The partly parsed result is:

[datetime.datetime(2018, 4, 2, 9, 23, 9), 'dawn', 'Java', 'App', '537', '[main] ERROR ch.databin.core.Verifier - Unknown validation error']
- appname: ['Java', 'App']
- hostname: 'dawn'
- message: '[main] ERROR ch.databin.core.Verifier - Unknown validation error'
- pid: '537'
- timestamp: datetime.datetime(2018, 4, 2, 9, 23, 9)

It only contains the first line.

So for syslog messages without linebreaks this works.


Solution

  • The simplest solution is to go back to parsing a line at a time, and keep the valid log lines in a list.

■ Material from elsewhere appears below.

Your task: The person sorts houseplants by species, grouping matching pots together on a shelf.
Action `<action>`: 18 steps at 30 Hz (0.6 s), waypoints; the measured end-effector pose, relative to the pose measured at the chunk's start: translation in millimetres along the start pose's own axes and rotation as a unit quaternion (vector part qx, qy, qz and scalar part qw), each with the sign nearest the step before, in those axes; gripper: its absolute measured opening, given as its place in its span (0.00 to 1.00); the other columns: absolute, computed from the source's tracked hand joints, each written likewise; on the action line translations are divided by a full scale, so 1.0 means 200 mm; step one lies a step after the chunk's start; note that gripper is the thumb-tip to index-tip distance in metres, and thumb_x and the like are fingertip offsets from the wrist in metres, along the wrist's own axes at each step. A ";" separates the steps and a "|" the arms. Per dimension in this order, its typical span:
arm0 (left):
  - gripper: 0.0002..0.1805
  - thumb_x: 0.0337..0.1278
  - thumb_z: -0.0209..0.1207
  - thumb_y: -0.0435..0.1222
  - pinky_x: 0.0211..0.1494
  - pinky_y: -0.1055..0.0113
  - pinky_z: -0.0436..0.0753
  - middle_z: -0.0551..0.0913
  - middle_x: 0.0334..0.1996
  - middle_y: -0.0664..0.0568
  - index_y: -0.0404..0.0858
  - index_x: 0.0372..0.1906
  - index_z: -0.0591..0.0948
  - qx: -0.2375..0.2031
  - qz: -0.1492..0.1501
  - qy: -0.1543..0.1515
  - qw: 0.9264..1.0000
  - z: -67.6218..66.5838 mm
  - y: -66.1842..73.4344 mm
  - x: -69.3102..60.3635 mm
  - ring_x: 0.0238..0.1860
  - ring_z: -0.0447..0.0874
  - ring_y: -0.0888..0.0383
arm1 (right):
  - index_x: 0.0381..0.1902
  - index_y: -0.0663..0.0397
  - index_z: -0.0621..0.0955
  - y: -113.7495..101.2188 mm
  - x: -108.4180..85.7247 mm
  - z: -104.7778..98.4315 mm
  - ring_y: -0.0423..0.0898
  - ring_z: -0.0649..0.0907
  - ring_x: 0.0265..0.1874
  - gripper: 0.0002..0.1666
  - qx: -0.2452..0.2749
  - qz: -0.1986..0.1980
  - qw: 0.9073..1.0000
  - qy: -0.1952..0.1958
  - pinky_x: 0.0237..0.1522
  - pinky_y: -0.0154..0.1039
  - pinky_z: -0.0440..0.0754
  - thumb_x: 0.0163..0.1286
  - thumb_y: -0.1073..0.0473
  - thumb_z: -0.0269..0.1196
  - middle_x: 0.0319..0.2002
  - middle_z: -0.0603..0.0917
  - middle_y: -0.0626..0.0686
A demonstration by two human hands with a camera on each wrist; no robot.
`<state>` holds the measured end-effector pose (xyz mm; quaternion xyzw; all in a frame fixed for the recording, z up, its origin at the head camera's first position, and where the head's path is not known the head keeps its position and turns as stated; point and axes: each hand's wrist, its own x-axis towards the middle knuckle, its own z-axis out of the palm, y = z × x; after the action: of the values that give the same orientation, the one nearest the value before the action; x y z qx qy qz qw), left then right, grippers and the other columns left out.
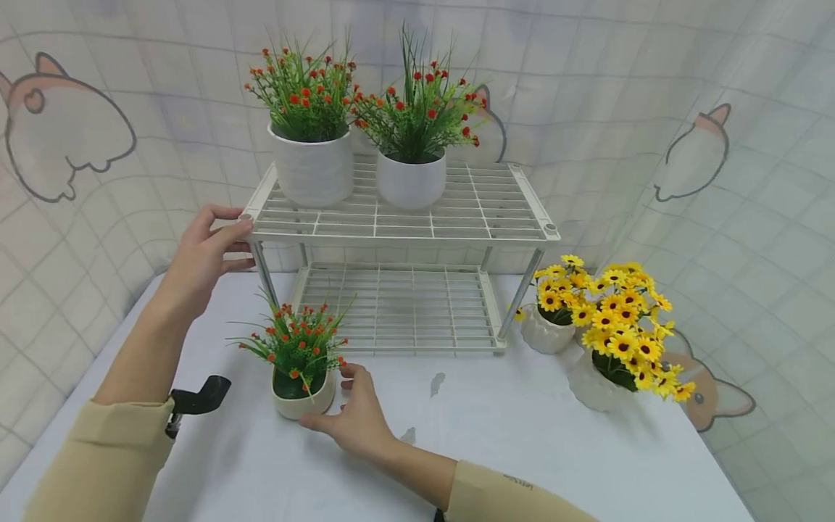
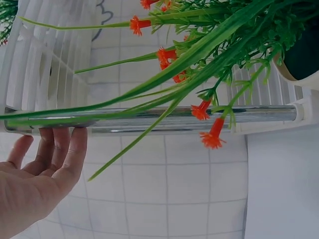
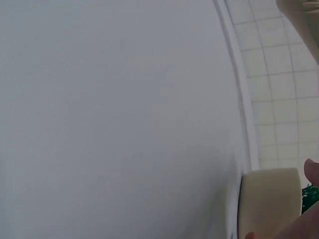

If you get a valid log line, just append it to the list; if you don't then append it to the 'messages' item of the last line in the list.

    def main():
        valid_log_lines = []
        with open("system.log", "r") as myfile:
            data = myfile.read()
            pattern = Parser()._pattern
            for line in data.splitlines():
                try:
                    log_dict = pattern.parse(line)
                    if log_dict is None:
                        continue
                except ParseException:
                    if valid_log_lines:
                        valid_log_lines[-1]['message'] += '\n' + line
                else:
                    valid_log_lines.append(log_dict)
    

    To speed up detection of invalid lines, try adding timestamp.leaveWhitespace(), so that any line that does not start with a timestamp in column 1 will immediately fail.

    Or you can modify your parser to handle multi-line log messages, that is a longer topic.

    I like that you were using runTests, but that is more of a development tool; in your actual code, probably use parseString or one of its ilk.